Susan sat down near the pillows at the head of the bed and looked over at the door to the hallway and the rest of the house, “Let me guess, I don’t get to leave until you get what you want.”

“No, not at all. If you want to leave, go ahead. You’re not a prisoner.”

“Not a prisoner,” Susan quietly repeated. She looked around the room and nodded, “It does feel good to be back here. What if I wanted you to leave?”

“I guess I would just have to start over and try it again until you learned to like me.”

Susan sneered, “So I’m stuck with you, in other words.”

“I know it seems like that now, but eventually I will figure out how to get through to you and you’ll feel totally different about it.”

“Don’t hold your breath.”

Clayton inhaled loudly through his mouth and puffed out his cheeks.

“Yeah, you’re a funny guy,” Susan bit at her fingernail. “So, are you going to tell me what happened that day or not?”

“Ok, you called me at home and told me to come over and to hurry-”

“Hang on, do you have any cigarettes.”

“No, why would I? You don’t even smoke. Or at least you didn’t back then.”

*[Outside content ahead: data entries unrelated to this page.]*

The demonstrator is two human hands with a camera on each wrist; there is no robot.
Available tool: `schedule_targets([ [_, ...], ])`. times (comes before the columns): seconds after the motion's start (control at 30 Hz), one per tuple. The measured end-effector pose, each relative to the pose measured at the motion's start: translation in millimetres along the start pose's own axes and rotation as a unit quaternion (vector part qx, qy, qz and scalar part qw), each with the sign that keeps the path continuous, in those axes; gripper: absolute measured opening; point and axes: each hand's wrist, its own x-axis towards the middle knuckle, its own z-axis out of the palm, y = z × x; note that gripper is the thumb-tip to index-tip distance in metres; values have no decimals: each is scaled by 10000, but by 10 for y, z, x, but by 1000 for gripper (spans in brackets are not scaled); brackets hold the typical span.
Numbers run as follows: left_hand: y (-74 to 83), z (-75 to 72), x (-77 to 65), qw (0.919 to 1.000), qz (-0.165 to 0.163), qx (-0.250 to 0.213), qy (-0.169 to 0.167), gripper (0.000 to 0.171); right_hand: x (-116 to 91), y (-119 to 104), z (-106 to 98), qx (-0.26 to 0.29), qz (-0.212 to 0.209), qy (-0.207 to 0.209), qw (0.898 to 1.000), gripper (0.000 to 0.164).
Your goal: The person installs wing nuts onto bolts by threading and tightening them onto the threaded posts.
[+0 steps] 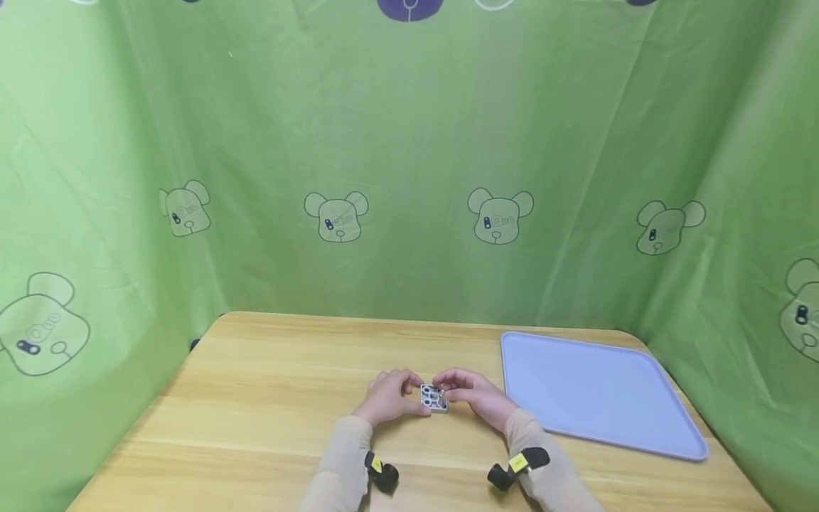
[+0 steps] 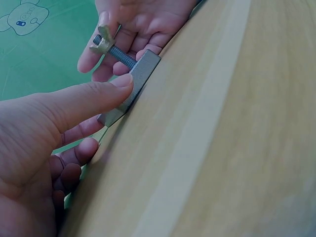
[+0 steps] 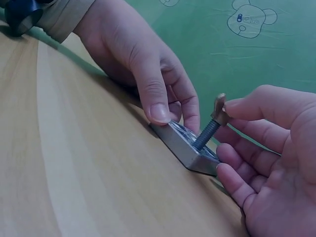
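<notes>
On the wooden table sits a small square metal block (image 1: 435, 408) with round holes in its upper face. My left hand (image 1: 387, 398) grips it, thumb on the near edge and fingers at the far side. From the block's right part a threaded bolt (image 3: 206, 136) stands up, with a brass-coloured wing nut (image 3: 220, 111) near its top end. My right hand (image 1: 478, 395) pinches the wing nut between thumb and index finger, its other fingers loosely bent beside the block. In the left wrist view the block (image 2: 140, 74) lies flat on the table.
A pale blue-violet tray (image 1: 589, 391) lies on the right side of the wooden table (image 1: 275, 384). Green curtains (image 1: 409, 128) with bear drawings enclose the back and sides. Each sleeve carries a black wrist camera (image 1: 386, 478).
</notes>
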Motion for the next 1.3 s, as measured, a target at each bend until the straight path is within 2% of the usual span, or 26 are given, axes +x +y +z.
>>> schedule_targets([
  [0.3,13,-6,-5,10000,-16,63,-23,51,17,17,1,-240,-143,-80,9996,34],
  [0.57,16,-5,-10,10000,25,25,4,51,32,18,26,-524,-183,174,9983,30],
  [0.83,13,-1,-10,10000,43,79,13,51,28,-8,72,-572,-133,333,9977,30],
  [1.03,12,-3,-8,10000,21,39,3,52,19,10,24,-186,-104,137,9997,39],
  [1.2,3,3,3,10000,29,30,2,52,18,20,-17,389,-54,225,9990,42],
  [1.3,5,-4,3,10000,35,17,-7,53,28,30,-29,555,-46,208,9982,41],
])
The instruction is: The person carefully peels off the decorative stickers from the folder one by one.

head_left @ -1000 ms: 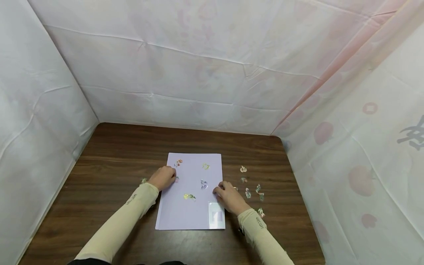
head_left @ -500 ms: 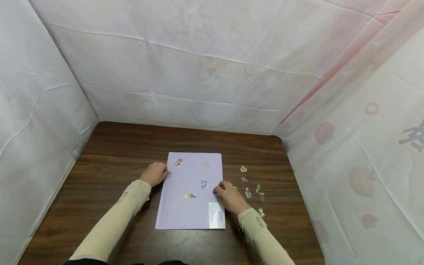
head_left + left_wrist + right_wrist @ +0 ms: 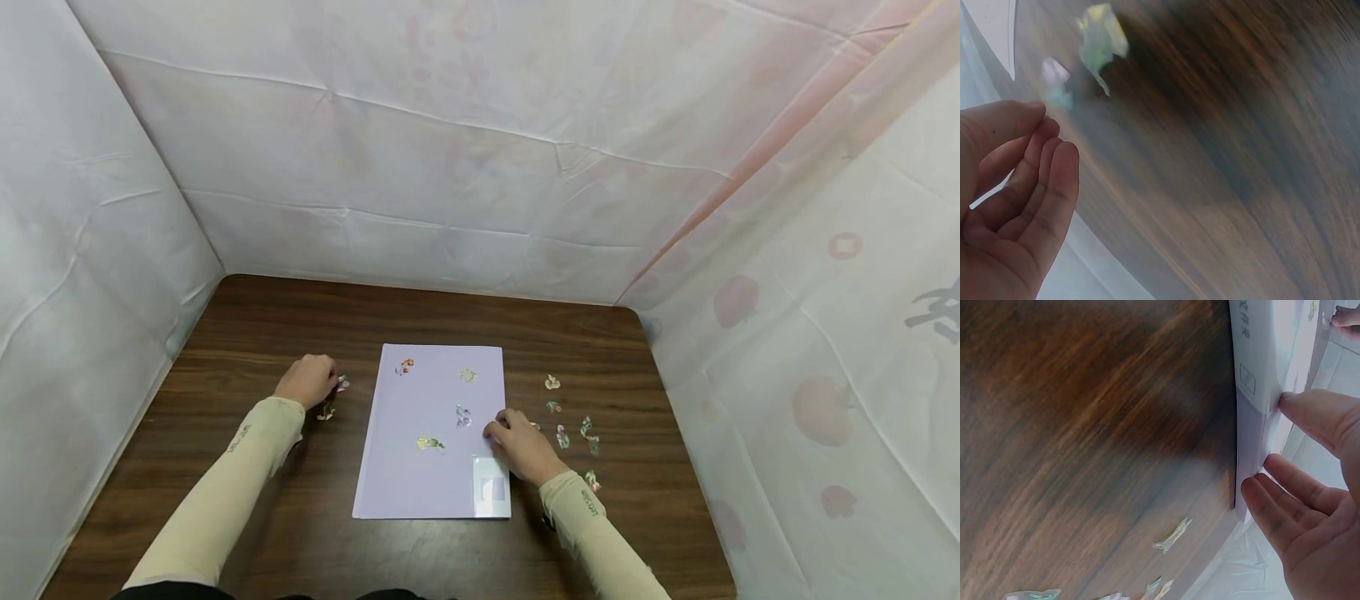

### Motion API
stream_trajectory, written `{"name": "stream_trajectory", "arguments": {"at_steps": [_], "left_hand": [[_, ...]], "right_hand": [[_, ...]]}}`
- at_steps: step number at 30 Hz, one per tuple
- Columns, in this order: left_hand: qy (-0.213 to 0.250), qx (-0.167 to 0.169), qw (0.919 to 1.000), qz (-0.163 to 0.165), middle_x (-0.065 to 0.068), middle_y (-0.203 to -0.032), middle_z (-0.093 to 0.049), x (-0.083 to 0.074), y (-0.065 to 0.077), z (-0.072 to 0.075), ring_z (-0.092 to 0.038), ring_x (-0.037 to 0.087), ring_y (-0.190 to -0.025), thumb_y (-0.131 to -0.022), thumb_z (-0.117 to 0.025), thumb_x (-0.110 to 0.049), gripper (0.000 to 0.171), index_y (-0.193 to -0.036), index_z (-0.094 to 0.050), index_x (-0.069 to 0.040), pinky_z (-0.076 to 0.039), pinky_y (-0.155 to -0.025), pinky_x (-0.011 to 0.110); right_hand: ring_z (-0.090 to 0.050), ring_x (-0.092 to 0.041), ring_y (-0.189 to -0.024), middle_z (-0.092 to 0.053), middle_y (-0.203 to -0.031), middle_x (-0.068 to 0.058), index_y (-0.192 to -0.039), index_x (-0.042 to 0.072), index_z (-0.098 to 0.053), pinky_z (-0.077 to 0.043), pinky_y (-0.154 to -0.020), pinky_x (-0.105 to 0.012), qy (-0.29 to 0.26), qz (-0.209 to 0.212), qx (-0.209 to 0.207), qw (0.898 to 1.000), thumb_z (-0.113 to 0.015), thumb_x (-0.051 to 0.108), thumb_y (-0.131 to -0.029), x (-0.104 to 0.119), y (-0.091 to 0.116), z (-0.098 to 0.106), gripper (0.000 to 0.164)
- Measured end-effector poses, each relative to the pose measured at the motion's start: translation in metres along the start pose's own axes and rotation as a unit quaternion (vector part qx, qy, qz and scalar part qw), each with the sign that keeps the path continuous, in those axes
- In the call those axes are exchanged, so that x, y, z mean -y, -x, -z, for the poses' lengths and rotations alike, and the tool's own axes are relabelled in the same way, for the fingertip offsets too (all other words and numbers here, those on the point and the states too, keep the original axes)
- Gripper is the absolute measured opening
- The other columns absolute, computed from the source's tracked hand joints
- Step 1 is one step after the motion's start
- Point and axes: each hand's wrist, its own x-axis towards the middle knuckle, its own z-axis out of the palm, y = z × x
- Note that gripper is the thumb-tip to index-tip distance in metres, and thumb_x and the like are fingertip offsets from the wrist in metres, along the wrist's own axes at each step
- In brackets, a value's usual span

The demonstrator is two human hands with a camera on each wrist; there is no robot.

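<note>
My left hand [image 3: 307, 381] is over the table left of the lilac folder [image 3: 412, 487], its thumb and forefinger together at the tips. They pinch a small pink-and-teal flower sticker [image 3: 1057, 82], also seen as a speck of pink sticker [image 3: 342, 383] in the head view. Close by on the wood lies a yellow-green sticker [image 3: 1102, 40]. On the folder's right edge rests my right hand [image 3: 522, 448]. In the right wrist view its thumb touches the top edge and its extended fingers [image 3: 1260, 506] lie against the spine [image 3: 1254, 381].
Orange [image 3: 405, 367], yellow-green [image 3: 430, 443], pale purple [image 3: 462, 416] and wreath-like [image 3: 467, 375] stickers lie on the folder. Several loose stickers [image 3: 562, 436] are scattered to its right. Fabric walls [image 3: 420, 167] enclose the wooden table [image 3: 255, 333].
My left hand has lifted the pink sticker off the folder's left side and carried it leftward over the table. My right hand has stayed at the folder's edge.
</note>
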Motion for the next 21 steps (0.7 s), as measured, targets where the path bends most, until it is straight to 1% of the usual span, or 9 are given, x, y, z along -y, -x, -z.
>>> {"name": "stream_trajectory", "arguments": {"at_steps": [5,10,17,19,21], "left_hand": [[-0.007,-0.003,0.9999,0.012,0.007,-0.07,-0.064,0.005,0.0005,-0.0007,-0.051,0.02,-0.058,-0.092,-0.062,-0.002,0.018,-0.075,-0.069,-0.005,-0.046,-0.055,0.04],[-0.001,-0.002,0.9998,0.019,0.009,-0.073,-0.066,0.0051,0.0008,0.0004,-0.053,0.021,-0.059,-0.093,-0.062,-0.002,0.017,-0.078,-0.071,-0.004,-0.047,-0.056,0.041],[0.005,-0.008,0.9999,0.012,0.005,-0.065,-0.058,0.0012,0.0023,0.0009,-0.048,0.02,-0.055,-0.094,-0.062,-0.002,0.027,-0.067,-0.063,-0.008,-0.044,-0.053,0.038],[0.009,-0.007,0.9999,0.012,0.004,-0.064,-0.058,0.0002,0.0017,-0.0003,-0.048,0.019,-0.055,-0.094,-0.062,-0.003,0.028,-0.066,-0.062,-0.009,-0.044,-0.052,0.038],[0.013,-0.004,0.9998,0.013,0.004,-0.066,-0.06,-0.0011,0.0003,-0.0024,-0.05,0.02,-0.057,-0.094,-0.064,-0.005,0.025,-0.069,-0.065,-0.008,-0.046,-0.054,0.039]], "right_hand": [[-0.059,-0.031,-0.103,-0.058,-0.114,-0.015,-0.106,0.017,-0.07,-0.057,-0.071,-0.042,-0.003,0.004,-0.011,1.0,-0.076,0.012,-0.09,0.0004,0.0,0.0003,0.018],[-0.059,-0.03,-0.105,-0.058,-0.115,-0.014,-0.107,0.017,-0.07,-0.057,-0.073,-0.041,-0.002,-0.001,-0.001,1.0,-0.075,0.012,-0.091,0.0011,-0.0002,0.0015,0.018],[-0.058,-0.031,-0.106,-0.058,-0.117,-0.014,-0.108,0.017,-0.071,-0.057,-0.075,-0.042,-0.007,-0.008,0.008,1.0,-0.075,0.011,-0.091,0.0022,-0.0006,0.0022,0.019],[-0.058,-0.031,-0.106,-0.058,-0.117,-0.014,-0.109,0.017,-0.071,-0.057,-0.075,-0.042,-0.008,-0.01,0.01,1.0,-0.074,0.011,-0.091,0.0025,-0.0008,0.0024,0.019],[-0.058,-0.031,-0.106,-0.058,-0.117,-0.014,-0.109,0.017,-0.071,-0.057,-0.075,-0.042,-0.009,-0.011,0.012,1.0,-0.074,0.011,-0.091,0.0027,-0.0009,0.0027,0.019]]}}
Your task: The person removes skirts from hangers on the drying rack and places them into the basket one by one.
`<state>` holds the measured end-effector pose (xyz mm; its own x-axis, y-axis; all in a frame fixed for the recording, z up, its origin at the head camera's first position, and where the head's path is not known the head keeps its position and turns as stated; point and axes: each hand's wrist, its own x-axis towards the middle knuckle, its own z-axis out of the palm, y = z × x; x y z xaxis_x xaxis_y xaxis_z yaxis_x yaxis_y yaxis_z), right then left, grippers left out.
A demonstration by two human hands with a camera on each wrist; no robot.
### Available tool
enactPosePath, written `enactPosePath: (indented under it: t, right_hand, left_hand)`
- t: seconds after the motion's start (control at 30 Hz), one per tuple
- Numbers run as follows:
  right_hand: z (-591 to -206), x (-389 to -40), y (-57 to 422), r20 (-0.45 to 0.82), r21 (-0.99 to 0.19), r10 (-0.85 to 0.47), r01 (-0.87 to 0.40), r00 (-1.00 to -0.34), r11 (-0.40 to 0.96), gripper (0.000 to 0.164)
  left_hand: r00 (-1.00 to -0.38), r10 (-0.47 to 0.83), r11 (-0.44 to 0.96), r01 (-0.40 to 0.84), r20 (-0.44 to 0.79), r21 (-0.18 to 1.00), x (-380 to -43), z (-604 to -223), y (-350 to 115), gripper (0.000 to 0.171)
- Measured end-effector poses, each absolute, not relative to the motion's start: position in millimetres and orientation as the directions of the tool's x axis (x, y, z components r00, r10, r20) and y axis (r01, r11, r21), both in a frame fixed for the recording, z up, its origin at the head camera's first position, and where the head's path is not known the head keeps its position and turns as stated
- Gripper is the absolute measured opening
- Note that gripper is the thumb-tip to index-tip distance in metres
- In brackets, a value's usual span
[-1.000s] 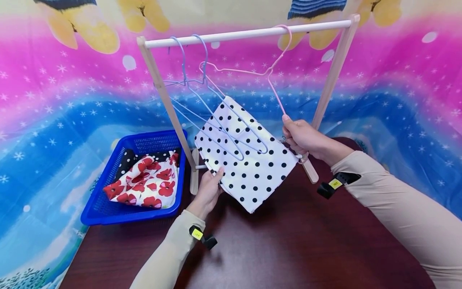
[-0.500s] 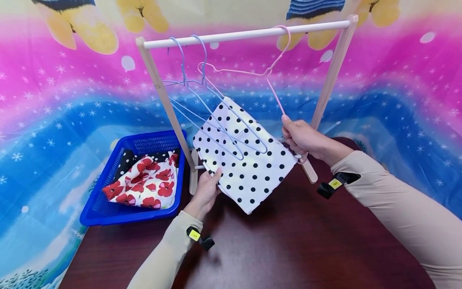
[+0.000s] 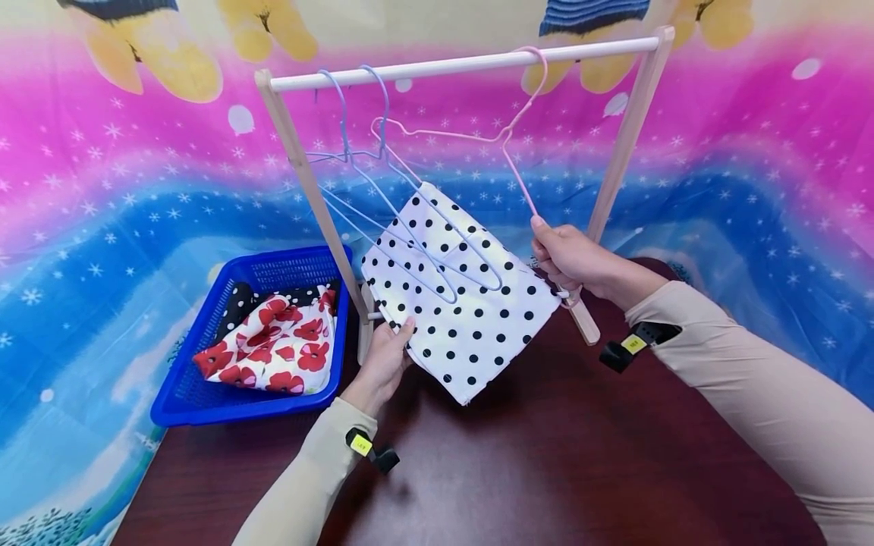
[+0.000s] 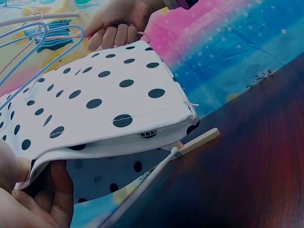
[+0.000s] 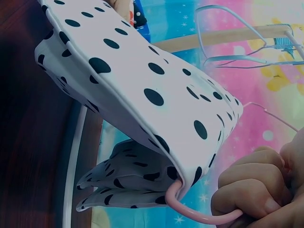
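A white cloth with black dots (image 3: pixel 471 318) hangs folded over the lower bar of a pink hanger (image 3: pixel 515 171), whose hook sits on the rack's white rod. My right hand (image 3: pixel 567 254) grips the hanger's right corner; in the right wrist view its fingers curl round the pink bar (image 5: pixel 204 217), which comes out of the fold. My left hand (image 3: pixel 384 360) pinches the cloth's left edge, thumb on top. In the left wrist view the fingers (image 4: pixel 61 190) lie under the hem, and the cloth's layers stand slightly apart. Most of the lower bar is hidden inside the cloth.
Two blue hangers (image 3: pixel 344 121) hang on the rod (image 3: pixel 444 70) at left, overlapping the cloth in the head view. A blue basket (image 3: pixel 253 416) left of the rack holds a red-flowered cloth (image 3: pixel 310 356) and a black dotted cloth (image 3: pixel 234 307). A dark table (image 3: pixel 519 470) lies below.
My left hand has shifted slightly left and drawn the cloth's lower part a little that way. The right hand keeps its grip on the hanger corner.
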<state>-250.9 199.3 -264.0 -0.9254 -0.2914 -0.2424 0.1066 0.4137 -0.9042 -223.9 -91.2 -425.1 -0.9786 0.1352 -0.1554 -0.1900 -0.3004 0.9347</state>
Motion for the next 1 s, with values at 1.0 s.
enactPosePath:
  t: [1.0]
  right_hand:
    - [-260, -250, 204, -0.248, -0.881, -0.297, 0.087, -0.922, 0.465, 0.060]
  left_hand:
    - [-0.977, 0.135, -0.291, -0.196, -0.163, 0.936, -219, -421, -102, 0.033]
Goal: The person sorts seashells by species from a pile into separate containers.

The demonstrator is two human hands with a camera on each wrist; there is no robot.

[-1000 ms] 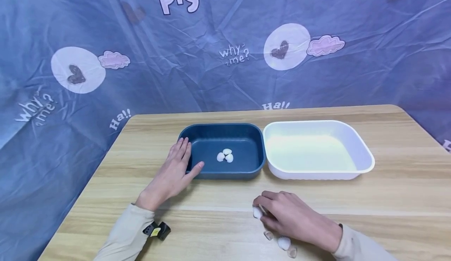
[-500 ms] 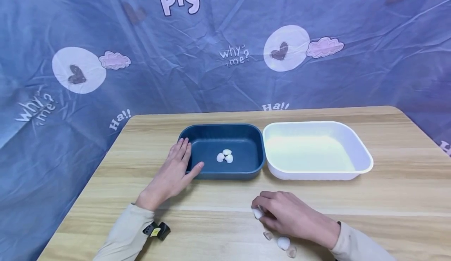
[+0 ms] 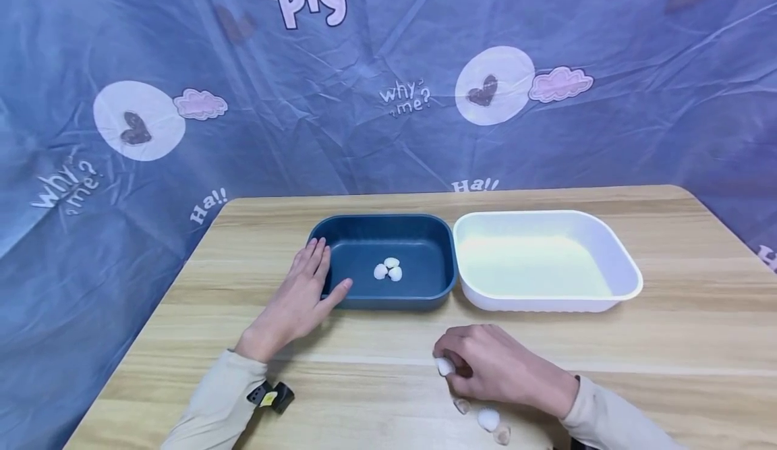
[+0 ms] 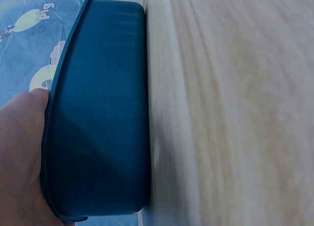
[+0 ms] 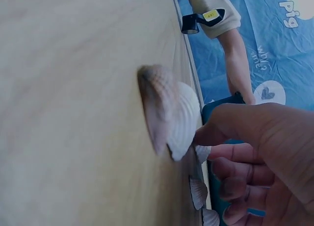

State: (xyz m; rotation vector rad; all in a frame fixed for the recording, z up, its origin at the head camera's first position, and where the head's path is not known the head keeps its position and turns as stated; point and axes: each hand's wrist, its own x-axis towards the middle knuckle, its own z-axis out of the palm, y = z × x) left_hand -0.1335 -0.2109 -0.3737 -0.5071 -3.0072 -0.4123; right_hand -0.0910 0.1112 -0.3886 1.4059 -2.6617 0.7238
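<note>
My left hand (image 3: 297, 298) rests over the left end of a dark blue tray (image 3: 394, 303), fingers fairly straight and the thumb over the near rim. Inside that tray lie three small white shells (image 3: 380, 271) in a cluster. In front of the trays, low over the table, my right hand (image 3: 494, 366) pinches a white seashell (image 3: 445, 367) between thumb and finger. Just nearer to me lie a ribbed white shell (image 3: 488, 419) and two brownish shells, one (image 3: 502, 434) beside it and one (image 3: 462, 406) to its left. The right wrist view shows further ribbed shells (image 5: 198, 192) near the curled fingers.
A white tray (image 3: 549, 297) stands against the blue tray's right side. Both are on a light wooden table (image 3: 698, 342). Behind the table hangs a blue printed cloth (image 3: 340, 139). A black wrist device (image 3: 270, 398) sits on the left sleeve.
My right wrist and forearm have shifted slightly to the left and the hand has tilted a little, while the pinched shell stays at nearly the same spot. The left hand has not moved.
</note>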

“I’m starting to think that there’s a lot that you don’t know about me. I smoked alright, just not in the house and not around anyone who made a big deal out of it. Anyway who gives a shit, I smoke now, and I don’t really care what you think.”

“Well, I didn’t make any cigarettes because I didn’t know. Sorry.”

Susan laid back and folded her arms across her chest, “Just finish your story. I called you and what happened?”

“You said you wanted to talk and to give me something. I asked what it was and you said it’s a surprise but it had a red bow on it that I could unwrap when I got there.”

“Sounds like a teenage girl alright.”

“I didn’t have a car back then so I called my buddy Wade and told him what was up. He thought that the red ribbon thing meant that you were talking about sex, although that wasn’t how I had interpreted it, and he wanted to help out so he picked me up and drove me here. In fact he waited outside in his truck for almost three hours in the rain while we did our thing, if you can believe it. At one point you waved to him from the window, so I thought it would be important to put him out there today in case you looked for him again.”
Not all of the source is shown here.